Traffic is “solved” because we have roads, traffic lights, and GPS routing. Yet you are still late because the system optimizes for average case and you live in the worst case.

Image compression is “solved” because we have codecs that work on average images for average viewers on average hardware. Food delivery photos are not average:

• Steam and glare on dish shots
• Extreme lighting in small kitchens (see my ML Kit post)
• Users zooming in to read menu prices
• Upload on networks that drop packets when it rains

What I Would Do Today

In 2021 WebP was the answer.

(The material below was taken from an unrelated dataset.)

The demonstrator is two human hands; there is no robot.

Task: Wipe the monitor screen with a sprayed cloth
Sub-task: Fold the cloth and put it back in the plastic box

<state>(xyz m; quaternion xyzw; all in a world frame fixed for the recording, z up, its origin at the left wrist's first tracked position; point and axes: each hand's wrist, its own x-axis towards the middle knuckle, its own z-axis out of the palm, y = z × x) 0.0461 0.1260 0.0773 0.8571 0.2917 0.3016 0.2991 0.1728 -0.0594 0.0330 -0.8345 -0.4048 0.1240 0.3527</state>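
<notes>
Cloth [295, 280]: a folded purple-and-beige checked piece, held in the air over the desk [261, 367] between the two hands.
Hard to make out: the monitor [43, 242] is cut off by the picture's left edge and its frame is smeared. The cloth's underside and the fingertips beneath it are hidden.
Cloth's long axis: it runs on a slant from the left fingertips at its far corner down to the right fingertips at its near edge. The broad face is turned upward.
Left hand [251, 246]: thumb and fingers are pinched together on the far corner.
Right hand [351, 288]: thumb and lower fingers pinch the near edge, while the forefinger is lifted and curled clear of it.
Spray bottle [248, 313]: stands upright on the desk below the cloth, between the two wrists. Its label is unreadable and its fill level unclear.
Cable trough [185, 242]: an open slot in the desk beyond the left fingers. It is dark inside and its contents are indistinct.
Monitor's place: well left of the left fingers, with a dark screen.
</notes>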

A later pipeline might revisit:

• AVIF with hardware encode on newer devices, WebP fallback
• Content-adaptive compression: higher quality on text-heavy menu regions (ROI-aware encoding exists in research, emerging in tools)
• On-device learned codecs as TFLite models mature

The Takeaway

Image compression is a solved problem the way calculus is a solved problem: the theory is complete, your integral is still messy.

Pick your codec based on constraints, not benchmarks. Measure with your downstream task, not just SSIM. Resize aggressively. Test on the worst phone on the worst network in your market.

And when someone says “just use AVIF,” ask them encode time on a Rs. 10,000 Android phone. Then ask again.